• About this task:
Print the listing exactly as it stands, and skip any pictures in it.
· · · ·
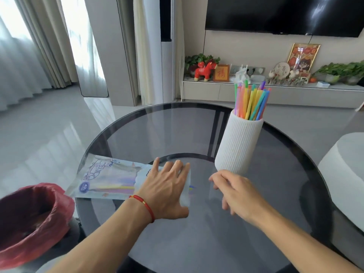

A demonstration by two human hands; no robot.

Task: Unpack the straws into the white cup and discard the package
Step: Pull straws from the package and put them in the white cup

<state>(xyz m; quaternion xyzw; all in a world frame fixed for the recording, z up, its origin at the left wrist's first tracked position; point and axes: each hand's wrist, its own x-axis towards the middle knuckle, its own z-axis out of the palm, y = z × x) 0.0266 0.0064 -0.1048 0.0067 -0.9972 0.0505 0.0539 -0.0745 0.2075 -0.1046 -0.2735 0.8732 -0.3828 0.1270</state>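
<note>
A tall ribbed white cup point(239, 143) stands on the round dark glass table point(157, 125), right of centre. Several coloured straws point(251, 101) stick up out of it. The clear printed straw package point(107, 179) lies flat at the table's left edge. My left hand point(166, 189) rests palm down on the package's right end, fingers spread. My right hand point(234, 191) hovers just below the cup's base, fingers loosely curled, with nothing in it.
A bin lined with a red bag point(29, 217) sits low at the left, beside the table. A white rounded seat point(344, 166) is at the right. Behind stand a TV cabinet point(275, 91) with ornaments and plants.
</note>
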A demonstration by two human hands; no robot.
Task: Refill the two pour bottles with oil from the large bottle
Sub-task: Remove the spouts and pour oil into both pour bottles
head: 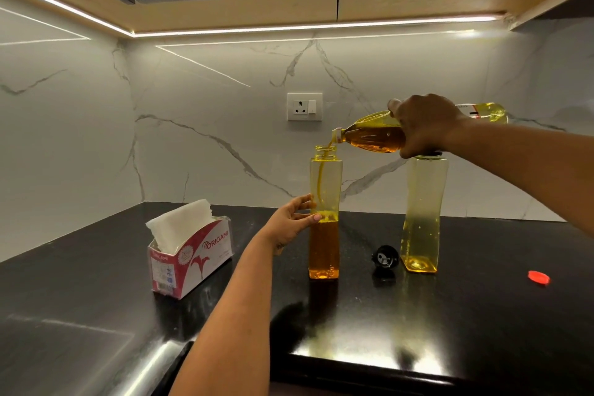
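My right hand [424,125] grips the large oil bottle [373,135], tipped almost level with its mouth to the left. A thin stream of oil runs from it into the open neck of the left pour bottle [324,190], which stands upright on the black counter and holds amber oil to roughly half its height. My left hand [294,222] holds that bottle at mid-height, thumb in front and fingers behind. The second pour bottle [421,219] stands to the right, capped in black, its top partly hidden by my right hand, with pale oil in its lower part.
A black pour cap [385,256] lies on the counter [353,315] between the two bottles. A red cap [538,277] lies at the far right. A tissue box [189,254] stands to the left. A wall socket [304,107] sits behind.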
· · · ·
• Answer to this problem:
A demonstration by two human hands; no robot.

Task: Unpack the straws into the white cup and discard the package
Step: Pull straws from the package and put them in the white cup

<state>(xyz m; quaternion xyzw; all in a world frame fixed for the recording, z up, its origin at the left wrist's first tracked position; point and axes: each hand's wrist, its own x-axis towards the middle knuckle, its own z-axis out of the palm, y = z × x) 0.0266 0.0064 -0.1048 0.0067 -0.9972 0.0505 0.0539 -0.0745 0.2075 -0.1046 -0.2735 0.8732 -0.3828 0.1270</state>
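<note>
A tall ribbed white cup point(239, 143) stands on the round dark glass table point(157, 125), right of centre. Several coloured straws point(251, 101) stick up out of it. The clear printed straw package point(107, 179) lies flat at the table's left edge. My left hand point(166, 189) rests palm down on the package's right end, fingers spread. My right hand point(234, 191) hovers just below the cup's base, fingers loosely curled, with nothing in it.
A bin lined with a red bag point(29, 217) sits low at the left, beside the table. A white rounded seat point(344, 166) is at the right. Behind stand a TV cabinet point(275, 91) with ornaments and plants.
</note>
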A demonstration by two human hands; no robot.
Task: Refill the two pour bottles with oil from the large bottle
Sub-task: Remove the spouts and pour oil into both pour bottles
head: 
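My right hand [424,125] grips the large oil bottle [373,135], tipped almost level with its mouth to the left. A thin stream of oil runs from it into the open neck of the left pour bottle [324,190], which stands upright on the black counter and holds amber oil to roughly half its height. My left hand [294,222] holds that bottle at mid-height, thumb in front and fingers behind. The second pour bottle [421,219] stands to the right, capped in black, its top partly hidden by my right hand, with pale oil in its lower part.
A black pour cap [385,256] lies on the counter [353,315] between the two bottles. A red cap [538,277] lies at the far right. A tissue box [189,254] stands to the left. A wall socket [304,107] sits behind.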

This concludes the output.